Lo scossone provocato dalla ragazza ha un effetto-terremoto sulla vera protagonista, Val. La donna spalanca gli occhi sul mondo e sulla sua vita, quella che si apre davanti alla donna è una vera epifania.
Il ‘paradosso sociale’ fortemente presente in Brasile (e vero motore del film secondo la regista che ha iniziato a pensare alla sceneggiatura vent’anni fa, in concomitanza con la nascita del suo primo figlio) è quello dell’educazione dei figli che spesso vengono affidati alle cure di bambinaie, le quali a loro volta sono donne che devono affidare i propri figli a qualcun altro per potersi occupare di quelli dei loro datori di lavoro. Il personaggio di Val è un chiaro esempio di questo paradosso.

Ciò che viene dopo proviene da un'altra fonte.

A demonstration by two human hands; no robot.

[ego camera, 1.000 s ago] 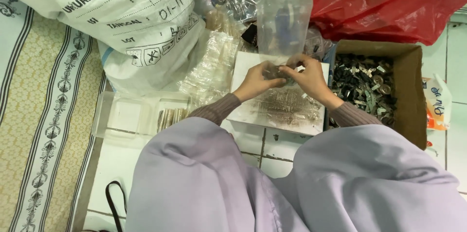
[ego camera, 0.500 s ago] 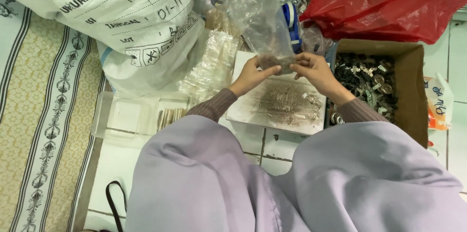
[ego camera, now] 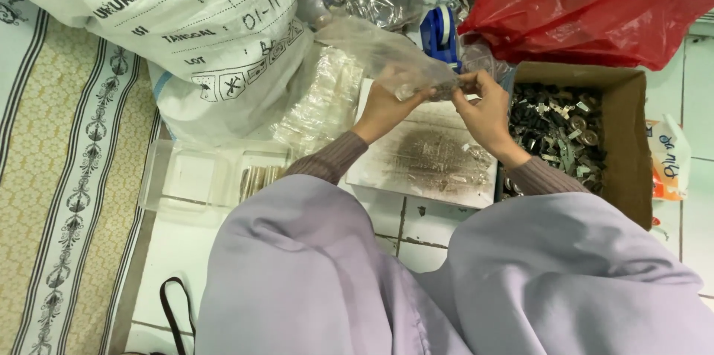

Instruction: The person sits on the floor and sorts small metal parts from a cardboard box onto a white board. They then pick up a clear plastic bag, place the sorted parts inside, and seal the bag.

Cinematograficamente perfetto, il film è ambientato quasi totalmente tra le mura della bella villa della famiglia di San Paolo dove si gioca con inquadrature che letteralmente tagliano lo spazio domestico (il salone padronale del quale viene mostrata solo una piccola fetta attraverso lo sguardo della domestica dalla cucina) arrivando al climax attraverso una serie di conflitti innescati da una ragazza piena di forza di volontà, capace di opporsi alle vecchie convenzioni sociali separatiste, quasi un simbolo del Brasile moderno.
Fotografia di un Paese ancora pieno di contraddizioni e contrasti, ma che sta faticosamente percorrendo la strada comune a tanti Stati emergenti, il film, leggero e ironico quando basta, approda a un finale positivo e pacificante, opera della mano sensibile di una regista intelligente e talentuosa.
Merito da condividere certamente con la straordinaria protagonista, Regina Casé, attrice che vanta un lungo curriculum di esperienze televisive, teatrali e cinematografiche e che con questa pellicola trova probabilmente il ruolo della sua consacrazione.
Giocando con il titolo italiano del film, sarà sufficiente sostituire l’esclamativo con un interrogativo per arrivare a un giudizio sintetico. E’ arrivata mia figlia?… E per fortuna!